[Start of section]

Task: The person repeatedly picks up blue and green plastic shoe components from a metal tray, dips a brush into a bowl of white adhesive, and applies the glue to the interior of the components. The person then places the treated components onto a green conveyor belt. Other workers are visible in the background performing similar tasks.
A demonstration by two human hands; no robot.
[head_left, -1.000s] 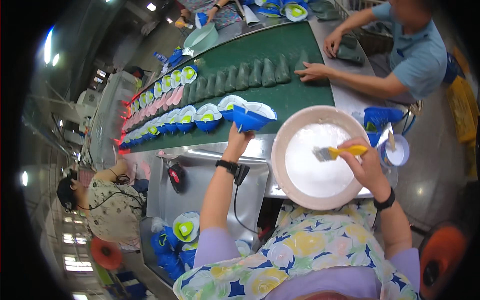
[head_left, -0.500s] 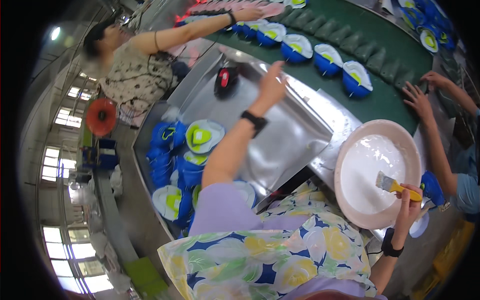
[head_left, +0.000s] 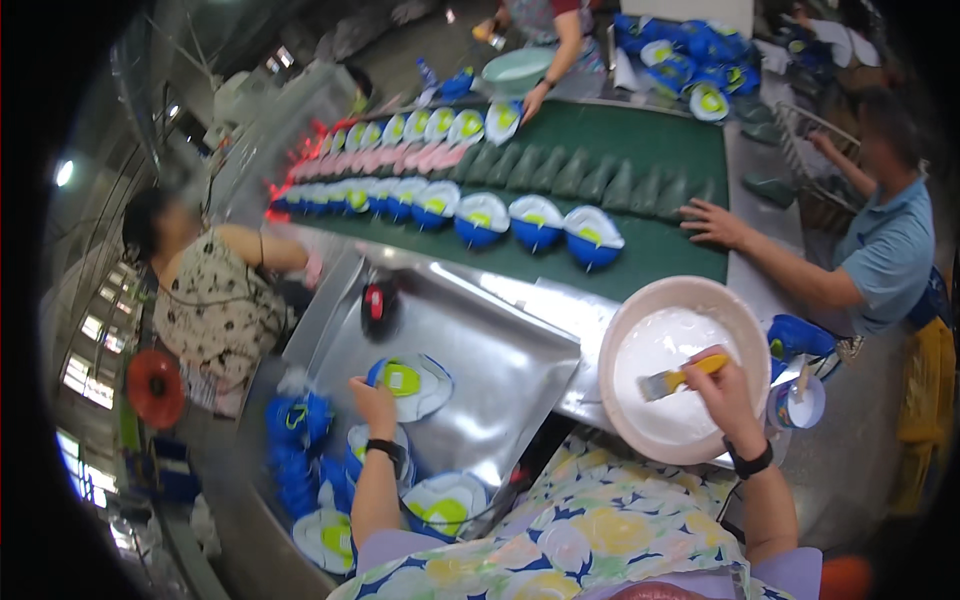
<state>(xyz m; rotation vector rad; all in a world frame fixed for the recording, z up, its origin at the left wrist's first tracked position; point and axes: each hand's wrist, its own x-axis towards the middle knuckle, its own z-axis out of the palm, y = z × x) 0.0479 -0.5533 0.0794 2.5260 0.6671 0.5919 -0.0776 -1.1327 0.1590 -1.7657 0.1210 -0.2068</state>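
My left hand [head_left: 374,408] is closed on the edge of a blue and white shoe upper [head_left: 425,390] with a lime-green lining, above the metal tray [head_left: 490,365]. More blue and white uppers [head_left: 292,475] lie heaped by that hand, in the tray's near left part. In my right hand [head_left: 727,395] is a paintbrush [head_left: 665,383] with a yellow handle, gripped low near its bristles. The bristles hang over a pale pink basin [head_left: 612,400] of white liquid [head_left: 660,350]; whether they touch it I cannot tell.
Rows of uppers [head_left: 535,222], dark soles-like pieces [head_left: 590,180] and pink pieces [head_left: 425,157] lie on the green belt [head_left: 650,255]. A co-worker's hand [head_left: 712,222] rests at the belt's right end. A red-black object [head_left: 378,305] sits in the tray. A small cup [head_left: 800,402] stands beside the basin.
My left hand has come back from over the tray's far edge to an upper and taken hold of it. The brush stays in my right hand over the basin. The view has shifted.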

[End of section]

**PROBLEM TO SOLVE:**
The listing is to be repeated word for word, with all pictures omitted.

**RESPONSE BOX:**
Task: The person repeatedly picks up blue and green plastic shoe components from a metal tray, dips a brush into a bowl of white adhesive, and applies the glue to the interior of the components. The person then places the treated components onto a green conveyor belt. Other workers are visible in the background performing similar tasks.
A demonstration by two human hands; no robot.
[head_left, -1.000s] 
[head_left, -0.500s] 
[head_left, +0.000s] 
<state>(xyz m; rotation vector rad; all in a world frame fixed for the recording, z up, its origin at the left wrist's first tracked position; point and axes: each hand's wrist, its own x-axis towards the middle knuckle, its own z-axis out of the palm, y = z × x) 0.0479 -0.5533 0.0794 2.5260 0.6671 0.5919 -0.0776 -1.1327 0.1590 -1.7657 0.1210 -0.2068</state>
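My left hand [head_left: 374,408] is closed on the edge of a blue and white shoe upper [head_left: 425,390] with a lime-green lining, above the metal tray [head_left: 490,365]. More blue and white uppers [head_left: 292,475] lie heaped by that hand, in the tray's near left part. In my right hand [head_left: 727,395] is a paintbrush [head_left: 665,383] with a yellow handle, gripped low near its bristles. The bristles hang over a pale pink basin [head_left: 612,400] of white liquid [head_left: 660,350]; whether they touch it I cannot tell.
Rows of uppers [head_left: 535,222], dark soles-like pieces [head_left: 590,180] and pink pieces [head_left: 425,157] lie on the green belt [head_left: 650,255]. A co-worker's hand [head_left: 712,222] rests at the belt's right end. A red-black object [head_left: 378,305] sits in the tray. A small cup [head_left: 800,402] stands beside the basin.
My left hand has come back from over the tray's far edge to an upper and taken hold of it. The brush stays in my right hand over the basin. The view has shifted.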

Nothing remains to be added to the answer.